Ich beschränke mich auf den Punkt, an dem man noch mal besprechen sollte, wie es weitergehen soll. Sie wollen Zuzahlungen für Angebote in Kitas anzeigepflichtig

(Melanie Kühnemann)

machen und begrenzen. Frau Kühnemann hat dazu bereits ausgeführt. Das erschwert und verhindert zusätzliche Bildungsangebote und ist daher eine Bildungsbremse. Zudem sollen die wesentlichen Punkte nur durch Rechtsverordnung oder durch eine Leistungsvereinbarung geregelt und somit der parlamentarischen Kontrolle entzogen werden. Das geht in die falsche Richtung und ebnet lediglich den Weg zu Gleichmacherei.

Um die Vielseitigkeit und Qualität im Bildungsangebot der Berliner Kitas zu erhalten, hat die CDU-Fraktion in der vergangenen Wahlperiode eine Änderung des Kitaförderungsgesetzes in Bezug auf eine Zuzahlungsbegrenzung für zusätzliche Bildungsangebote verhindert. Wir sollten Kitas, die zusätzliche Angebote machen, nicht entmutigen, sondern ermutigen, ihr Profil auch weiterhin zu entwickeln und es den interessierten Eltern auf freiwilliger Basis zur Verfügung zu stellen.

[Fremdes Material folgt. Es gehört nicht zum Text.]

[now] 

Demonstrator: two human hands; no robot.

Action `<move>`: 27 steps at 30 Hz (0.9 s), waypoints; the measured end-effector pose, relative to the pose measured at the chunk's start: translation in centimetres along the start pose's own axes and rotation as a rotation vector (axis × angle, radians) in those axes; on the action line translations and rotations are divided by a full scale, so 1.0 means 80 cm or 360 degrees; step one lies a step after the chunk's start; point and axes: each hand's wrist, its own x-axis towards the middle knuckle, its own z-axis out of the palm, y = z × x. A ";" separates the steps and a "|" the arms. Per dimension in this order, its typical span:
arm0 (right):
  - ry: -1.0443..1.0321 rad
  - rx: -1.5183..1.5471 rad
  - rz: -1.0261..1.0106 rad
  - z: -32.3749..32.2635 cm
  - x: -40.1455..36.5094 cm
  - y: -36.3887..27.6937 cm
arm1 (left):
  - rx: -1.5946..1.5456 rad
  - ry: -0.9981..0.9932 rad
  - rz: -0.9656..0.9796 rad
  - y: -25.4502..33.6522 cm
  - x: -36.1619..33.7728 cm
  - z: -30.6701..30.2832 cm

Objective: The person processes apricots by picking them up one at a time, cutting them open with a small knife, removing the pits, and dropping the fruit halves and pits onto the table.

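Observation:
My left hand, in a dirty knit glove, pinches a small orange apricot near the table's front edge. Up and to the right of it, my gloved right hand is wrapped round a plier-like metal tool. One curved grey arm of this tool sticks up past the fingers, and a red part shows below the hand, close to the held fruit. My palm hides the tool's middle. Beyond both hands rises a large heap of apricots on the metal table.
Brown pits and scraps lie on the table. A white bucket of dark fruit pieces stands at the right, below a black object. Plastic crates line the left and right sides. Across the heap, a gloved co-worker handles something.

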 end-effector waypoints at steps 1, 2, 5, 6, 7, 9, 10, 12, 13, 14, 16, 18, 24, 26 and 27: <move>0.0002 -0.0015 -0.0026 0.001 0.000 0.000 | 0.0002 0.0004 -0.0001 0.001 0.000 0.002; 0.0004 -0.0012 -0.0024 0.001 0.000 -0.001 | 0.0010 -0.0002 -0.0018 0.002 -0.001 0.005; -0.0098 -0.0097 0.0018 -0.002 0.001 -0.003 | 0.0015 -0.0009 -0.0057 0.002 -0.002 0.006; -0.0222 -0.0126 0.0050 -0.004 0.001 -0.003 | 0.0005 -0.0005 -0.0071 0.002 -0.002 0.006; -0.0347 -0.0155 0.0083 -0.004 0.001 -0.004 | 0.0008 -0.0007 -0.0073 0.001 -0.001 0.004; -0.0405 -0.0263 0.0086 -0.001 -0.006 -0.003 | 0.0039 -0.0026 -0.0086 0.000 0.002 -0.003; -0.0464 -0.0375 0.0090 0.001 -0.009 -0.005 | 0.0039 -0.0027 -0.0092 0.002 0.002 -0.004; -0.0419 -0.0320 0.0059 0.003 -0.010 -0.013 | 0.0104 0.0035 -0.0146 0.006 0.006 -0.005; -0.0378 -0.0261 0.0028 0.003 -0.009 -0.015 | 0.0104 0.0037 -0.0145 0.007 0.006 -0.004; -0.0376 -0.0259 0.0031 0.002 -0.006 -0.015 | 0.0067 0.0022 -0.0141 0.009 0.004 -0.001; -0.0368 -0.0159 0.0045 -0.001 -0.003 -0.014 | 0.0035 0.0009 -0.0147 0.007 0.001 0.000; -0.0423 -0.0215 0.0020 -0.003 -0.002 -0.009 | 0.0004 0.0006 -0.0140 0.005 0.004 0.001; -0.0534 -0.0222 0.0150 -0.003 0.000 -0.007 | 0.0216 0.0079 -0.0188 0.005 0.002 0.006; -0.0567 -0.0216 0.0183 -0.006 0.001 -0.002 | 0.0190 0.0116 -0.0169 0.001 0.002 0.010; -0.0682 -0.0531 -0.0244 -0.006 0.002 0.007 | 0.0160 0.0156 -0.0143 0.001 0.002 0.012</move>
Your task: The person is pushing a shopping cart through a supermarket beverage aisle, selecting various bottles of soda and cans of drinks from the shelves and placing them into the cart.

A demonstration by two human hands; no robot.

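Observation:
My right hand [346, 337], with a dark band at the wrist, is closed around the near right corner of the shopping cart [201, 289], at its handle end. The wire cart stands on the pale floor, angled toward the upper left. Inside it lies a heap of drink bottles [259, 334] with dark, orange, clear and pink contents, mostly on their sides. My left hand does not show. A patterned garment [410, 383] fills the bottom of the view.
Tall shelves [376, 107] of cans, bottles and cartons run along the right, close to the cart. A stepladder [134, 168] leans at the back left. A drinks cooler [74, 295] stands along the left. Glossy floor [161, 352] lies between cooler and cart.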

Hinzu kommt der nicht zu unterschätzende bürokratische Aufwand. Das sehen wir ganz anders als Sie, Frau Kühnemann, die Sie sagen, da müsse nur eine Anzeige gemacht werden. Nein, es ist tatsächlich Aufwand, den das Anzeigeverfahren für Zusatzleistungen mit sich bringt. Sie verursachen, sollte dieser Entwurf tatsächlich verabschiedet werden, mehr Bürokratie in den Kitas bzw. bei den Kitaträgern, je nachdem, wer die Meldung macht, und bei der öffentlichen Verwaltung. All diese Bürokratie wird mittelbar oder unmittelbar aus Steuermitteln bezahlt. Wir brauchen aber nicht mehr Zeit und Kosten für Bürokratie und staatliche Reglementierung, sondern Zeit und Geld für die Betreuung und Bildung unserer Kinder.

[Beifall bei der CDU und der FDP]

Wenn uns etwas fehlt, Frau Senatorin, sind das noch mehr Kitaplätze und noch mehr Erzieherinnen und Erzieher, damit die Wahlfreiheit der Erziehungsberechtigten gestärkt wird. Die Eltern haben doch schon nach der heutigen gesetzlichen Regelung in Berlin, der ausführlichsten aller 16 Bundesländer zum Thema Zuzahlung, eine starke rechtliche Stellung, Frau Kühnemann hat es ausgeführt. Zusatzangebote bedürfen der Zustimmung der Erziehungsberechtigten. Die Eltern können diese jederzeit kündigen. Eine Kündigung ist eine einseitige Willenserklärung. Dies muss schon nach der heutigen Gesetzesfassung ohne Folgen für die Betreuung des Kindes oder der Kinder im jeweiligen Kindergarten bleiben. Die heutige Gesetzesfassung ist als Schutz ausreichend. Deshalb wiederhole ich noch einmal: Die heute debattierte Änderung ist eine Bildungsbremse, jedenfalls die Zuzahlungsänderung. So etwas findet nicht die Zustimmung der CDU-Fraktion. – Vielen Dank für Ihre Aufmerksamkeit!

[Beifall bei der CDU]

Vielen Dank! – Für die Fraktion Die Linke hat die Kollegin Seidel das Wort.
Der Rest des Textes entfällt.